The subject came up at work today of software that takes in feeds of radar rainfall data and lets you display it, do calculations on it, etc. I mentioned the fact that the first company I worked at had done software on PCs to do this about 28 years ago. I racked my brain and remembered it was called RAU for Rainfall Analysis Unit. A search for "software sciences" "rainfall analysis unit" comes up with one hit (and "software sciences" RAU comes up with two irrelevant ones).
The hit is to this PDF http://nora.nerc.ac.uk/15330/1/N015330CR.pdf which has the foetid spore of an EU project, done in the late 80s / early 90s I guess. The address is the Institute of Hydrology (now part of the Centre for Ecology and Hydrology), which is down the road from where I work. Popular legend has it that when the research councils were set up in the 1964 (? CBATG ?) reorganisation, hydrology fell under NERC and hydraulics fell under SERC so they built a new building for the NERC stuff next to what then became the SERC one. (All together now 'back in the DSIR, you don't know how lucky you are boys').
Anyway, the paper says "The data were restructured on the University's mainframe computer (VAX 1170, subsequently Sequent Symmetry) to be campatible with the visual, graphical display package "Rainfall Analysis Unit' from Software Sciences Ltd.""

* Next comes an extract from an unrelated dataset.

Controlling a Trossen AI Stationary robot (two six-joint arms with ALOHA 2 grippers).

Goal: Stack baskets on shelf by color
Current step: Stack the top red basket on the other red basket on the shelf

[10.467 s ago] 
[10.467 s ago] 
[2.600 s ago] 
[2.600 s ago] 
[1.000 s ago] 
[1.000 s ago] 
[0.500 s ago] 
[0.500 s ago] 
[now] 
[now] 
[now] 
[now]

It also says "The simulation software used is the WASSP-SIM section of the Wallingford Procedure (National Water Council, 1983), a software package which allows an urbandrainage network to be mathematically modelled and simulated using either design
storms of stated frequency or by actual event data". WASSP is a distant ancestor of the software I now work on - about 6 generations of software before the current one if my recollection of tribal lore is correct. Thus a link between my first job and the current one. Then again there have been strange congruences between my jobs so I shouldn't be surprised, I suppose.
Interesting, of course, to note that, IIRC, the RAU software ran on an 8086 DOS PC with twin floppy drives (and an expensive display card and some sort of interface to a leased line, I think). I imagine the software being discussed today would require rather more resources.